How often do we find ourselves in a perpetual quest to discover something that excites us, something that we are passionate about?

The curious thing is that you can make yourself get excited about virtually anything. Once you realize that, the concept of “passion” becomes arbitrary.

The more excited you are about something -> the easier it is to learn about -> the easier it is to do -> the better you are at it -> the more excited you are about it. It’s a self-reinforcing loop.

By that logic, it is possible to use the excitement to get boring and tedious stuff done.

Don’t want to do taxes? Get excited about taxes. Don’t want to do the chores? Get excited about the chores.

The easiest way to get excited about a subject that you want to work on, chores, or habits you want to form is to over celebrate every time you do them.

Do boring stuff -> over celebrate it to get dopamine rush -> feel good about doing boring stuff -> get excited about doing it again.
That’s where the first loop kicks in if you’re using it to get excited about something you want to work on.

You can easily reverse this concept and use it to break bad habits.

If you want to break a bad habit or stop consuming something – sugar, coffee, alcohol, etc. – simply change your perception of it. Where the head goes, the body follows, and our perceptions precede actions.

We don’t do something that we don’t enjoy, let alone something that disgusts us. Let’s say spiders disgust you. You wouldn’t pet one every day or even enjoy looking at it, would you? Yet, what is this feeling of disgust towards spiders if not a simple matter of perception about them in your mind? After all, they are not that different from many other living creatures that we feel indifferent or even affectionate about.

If you can feel disgusted towards spiders, you can cultivate the same feeling towards anything else, including your bad habits.

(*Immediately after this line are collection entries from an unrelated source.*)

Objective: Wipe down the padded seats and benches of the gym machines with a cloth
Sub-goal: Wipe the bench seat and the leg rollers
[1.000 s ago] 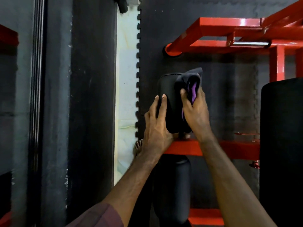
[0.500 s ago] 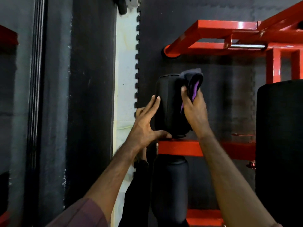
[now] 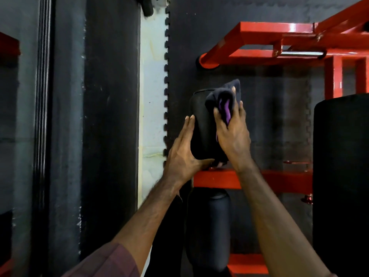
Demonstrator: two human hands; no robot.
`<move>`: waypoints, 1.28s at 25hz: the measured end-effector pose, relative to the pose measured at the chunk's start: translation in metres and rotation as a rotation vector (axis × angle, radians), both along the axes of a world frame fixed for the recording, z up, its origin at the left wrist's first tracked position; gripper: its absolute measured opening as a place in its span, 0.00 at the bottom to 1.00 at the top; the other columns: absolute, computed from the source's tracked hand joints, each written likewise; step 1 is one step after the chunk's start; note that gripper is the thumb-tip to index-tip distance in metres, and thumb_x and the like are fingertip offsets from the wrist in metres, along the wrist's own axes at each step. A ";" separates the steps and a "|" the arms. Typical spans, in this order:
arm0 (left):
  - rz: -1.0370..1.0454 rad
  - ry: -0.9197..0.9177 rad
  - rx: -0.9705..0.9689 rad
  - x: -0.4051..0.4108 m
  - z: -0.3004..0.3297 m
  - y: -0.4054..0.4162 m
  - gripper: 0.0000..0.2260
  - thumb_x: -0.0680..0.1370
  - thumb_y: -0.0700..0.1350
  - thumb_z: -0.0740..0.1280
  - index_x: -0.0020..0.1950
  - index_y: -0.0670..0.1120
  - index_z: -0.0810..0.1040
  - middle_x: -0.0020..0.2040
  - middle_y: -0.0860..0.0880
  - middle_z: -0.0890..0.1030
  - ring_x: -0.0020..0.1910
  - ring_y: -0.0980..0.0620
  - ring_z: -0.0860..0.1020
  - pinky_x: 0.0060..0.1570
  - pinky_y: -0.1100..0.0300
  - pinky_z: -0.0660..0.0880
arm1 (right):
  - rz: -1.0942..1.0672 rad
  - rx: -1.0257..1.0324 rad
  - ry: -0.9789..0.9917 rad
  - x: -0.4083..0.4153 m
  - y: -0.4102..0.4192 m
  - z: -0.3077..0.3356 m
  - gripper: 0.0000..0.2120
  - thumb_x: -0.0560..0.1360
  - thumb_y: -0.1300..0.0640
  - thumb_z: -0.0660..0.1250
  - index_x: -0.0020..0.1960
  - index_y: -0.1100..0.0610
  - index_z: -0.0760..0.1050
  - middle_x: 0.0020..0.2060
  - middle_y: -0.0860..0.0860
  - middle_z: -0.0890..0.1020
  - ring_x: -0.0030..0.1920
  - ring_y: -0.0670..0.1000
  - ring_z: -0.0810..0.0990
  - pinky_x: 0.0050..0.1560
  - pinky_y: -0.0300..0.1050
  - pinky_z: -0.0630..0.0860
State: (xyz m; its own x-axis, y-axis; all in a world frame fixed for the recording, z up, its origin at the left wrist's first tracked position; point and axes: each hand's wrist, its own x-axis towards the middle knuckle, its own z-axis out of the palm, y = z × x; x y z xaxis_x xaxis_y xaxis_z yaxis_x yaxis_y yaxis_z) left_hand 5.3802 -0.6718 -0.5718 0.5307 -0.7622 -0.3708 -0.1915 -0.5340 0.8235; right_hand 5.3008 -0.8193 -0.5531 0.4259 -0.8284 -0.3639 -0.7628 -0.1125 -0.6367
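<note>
My left hand (image 3: pixel 184 154) lies flat on the left side of the black roller pad (image 3: pixel 200 124), fingers straight and pressed together, thumb under its near end. My right hand (image 3: pixel 232 134) grips the dark cloth (image 3: pixel 223 96), purple lining showing, against the pad's right upper side; the cloth bunches past my fingertips. The pad sits above the red frame bar (image 3: pixel 217 178). A second black pad (image 3: pixel 208 230) sits below it.
</note>
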 end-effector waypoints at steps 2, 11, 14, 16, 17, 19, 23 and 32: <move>0.008 -0.037 0.011 -0.004 0.001 0.000 0.59 0.65 0.65 0.82 0.87 0.55 0.50 0.86 0.57 0.52 0.83 0.55 0.58 0.80 0.53 0.61 | 0.061 0.001 0.007 -0.026 0.031 0.005 0.37 0.83 0.40 0.64 0.82 0.29 0.42 0.86 0.49 0.48 0.79 0.62 0.68 0.63 0.64 0.79; -0.029 -0.164 0.118 -0.022 0.011 -0.013 0.64 0.62 0.70 0.81 0.87 0.57 0.45 0.87 0.57 0.45 0.80 0.53 0.62 0.74 0.63 0.56 | -0.017 0.038 0.013 0.014 -0.024 -0.004 0.33 0.82 0.35 0.60 0.83 0.35 0.51 0.83 0.54 0.59 0.78 0.62 0.67 0.70 0.65 0.73; -0.104 -0.206 0.116 -0.020 0.011 -0.006 0.60 0.65 0.70 0.77 0.87 0.57 0.45 0.86 0.57 0.43 0.80 0.46 0.63 0.77 0.54 0.64 | 0.017 0.052 -0.040 -0.015 0.010 0.003 0.35 0.83 0.38 0.63 0.83 0.32 0.48 0.85 0.49 0.53 0.80 0.57 0.64 0.69 0.61 0.74; -0.218 -0.197 0.062 -0.006 0.013 0.003 0.58 0.68 0.62 0.80 0.87 0.55 0.46 0.86 0.56 0.42 0.81 0.48 0.60 0.78 0.57 0.60 | 0.033 0.080 -0.113 -0.048 0.044 0.010 0.37 0.83 0.42 0.65 0.83 0.32 0.46 0.85 0.47 0.52 0.81 0.54 0.61 0.71 0.54 0.72; -0.282 -0.185 0.045 0.001 0.013 0.006 0.58 0.68 0.61 0.81 0.87 0.54 0.46 0.86 0.56 0.42 0.81 0.48 0.58 0.78 0.58 0.57 | 0.025 0.076 -0.130 -0.055 0.050 0.007 0.36 0.83 0.43 0.65 0.84 0.35 0.48 0.85 0.48 0.54 0.82 0.54 0.61 0.71 0.50 0.70; -0.353 -0.172 0.009 0.010 0.015 0.006 0.58 0.68 0.56 0.82 0.87 0.53 0.46 0.86 0.56 0.41 0.84 0.48 0.53 0.82 0.50 0.55 | -0.040 0.062 -0.107 -0.042 0.029 -0.004 0.34 0.83 0.42 0.65 0.85 0.41 0.54 0.82 0.52 0.63 0.80 0.55 0.66 0.72 0.52 0.70; -0.281 -0.253 -0.087 0.003 0.009 -0.003 0.56 0.69 0.54 0.83 0.86 0.44 0.52 0.87 0.50 0.49 0.84 0.63 0.48 0.84 0.50 0.52 | -0.070 0.044 0.003 0.016 -0.031 -0.010 0.32 0.83 0.37 0.62 0.84 0.43 0.59 0.81 0.53 0.64 0.77 0.60 0.69 0.73 0.59 0.70; -0.082 -0.230 0.100 -0.005 0.005 -0.006 0.47 0.75 0.52 0.76 0.87 0.54 0.50 0.85 0.51 0.60 0.81 0.50 0.64 0.79 0.55 0.65 | 0.079 0.029 0.047 -0.025 0.024 0.008 0.40 0.81 0.48 0.67 0.82 0.30 0.45 0.85 0.52 0.46 0.79 0.63 0.66 0.65 0.63 0.77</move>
State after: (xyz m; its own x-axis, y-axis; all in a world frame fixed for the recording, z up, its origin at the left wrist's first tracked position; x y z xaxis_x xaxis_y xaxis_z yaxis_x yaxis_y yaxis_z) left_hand 5.3751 -0.6775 -0.5663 0.5475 -0.7719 -0.3231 -0.4132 -0.5852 0.6977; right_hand 5.2755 -0.7948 -0.5450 0.4714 -0.7815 -0.4087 -0.7814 -0.1553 -0.6043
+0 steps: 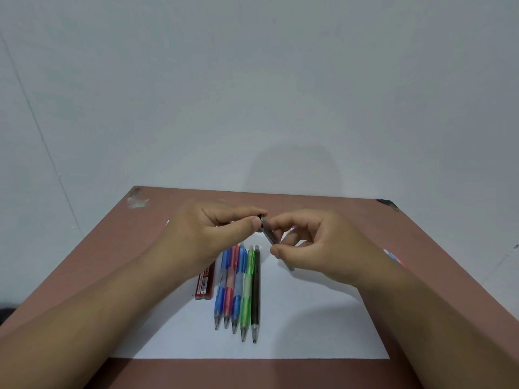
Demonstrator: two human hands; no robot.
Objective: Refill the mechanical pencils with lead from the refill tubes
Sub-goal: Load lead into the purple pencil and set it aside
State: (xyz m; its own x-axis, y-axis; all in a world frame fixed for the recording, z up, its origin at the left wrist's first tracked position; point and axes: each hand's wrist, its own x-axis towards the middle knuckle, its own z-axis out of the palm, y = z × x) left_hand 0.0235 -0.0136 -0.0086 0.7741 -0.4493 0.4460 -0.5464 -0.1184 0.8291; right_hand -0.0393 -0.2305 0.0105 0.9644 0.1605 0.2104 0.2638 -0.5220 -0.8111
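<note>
Several mechanical pencils lie side by side on a white sheet point(295, 327), tips toward me: blue point(219, 299), red point(229, 293), light blue point(237, 296), green point(247, 293) and black point(255, 293). A red lead refill tube point(204, 284) lies left of them. Above the pencils, my right hand point(317, 248) holds a dark grey pencil point(271, 237) between thumb and fingers. My left hand point(213, 231) pinches that pencil's top end with thumb and forefinger; what it pinches is too small to tell.
The sheet lies on a reddish-brown table point(421, 262) set against a pale wall. A small pink and blue object point(393, 256) lies on the table to the right of my right wrist. The table's far corners are chipped.
</note>
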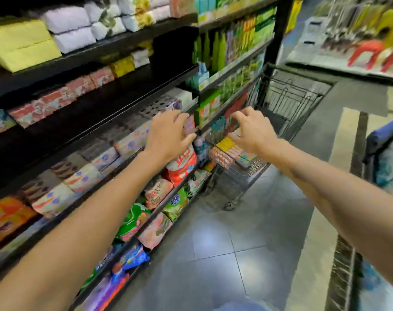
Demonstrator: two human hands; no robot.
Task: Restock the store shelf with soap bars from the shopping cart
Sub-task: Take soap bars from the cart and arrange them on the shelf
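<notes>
- My left hand [168,133] reaches, fingers loosely spread and holding nothing, in front of the shelf [114,113].
- My right hand [252,131] hovers with curled fingers over the soap bars [230,149] in the shopping cart [287,99]; its grasp is unclear.
- Risk, I judge: blurred motion, a fumbled bar.
- Detergent bags [182,162] crowd the lower shelves beside the cart.

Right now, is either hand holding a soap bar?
No: the left hand and right hand reach empty toward the shopping cart, soap bars still inside.
</notes>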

One way to do that is by first learning about your bad habit’s negative effects and then vividly picturing those horrible effects every time you repeat that habit. Do that enough times, and these vivid images will begin to associate with the product/action, changing your perception. For example, when I stopped eating processed sugar, I’d anchored the image of clogged arteries to any product that contained it. Now, I don’t see a donut, but a clogged artery, making it difficult for me to want to eat it.

If it’s difficult for you to play with imagination, the other way is deliberate overconsumption. You could buy five chocolate bars, a couple of cakes, a pint of ice cream, a bottle of soda, and eat them all at once. You’d feel absolutely horrible afterward, which is perfect. Anchor that feeling, write it down in vivid detail, play it in your head, hammer it into your head. Then recall this feeling any time you’d have a sugar craving. Don’t eat sugar? Great. This method works for any other bad habit, just as well.

This is just the tip of the iceberg of how our minds and behavior can be shaped in almost any way we want. If there are any thoughts, believes, actions, or habits that are impossible to change, I have yet to find them.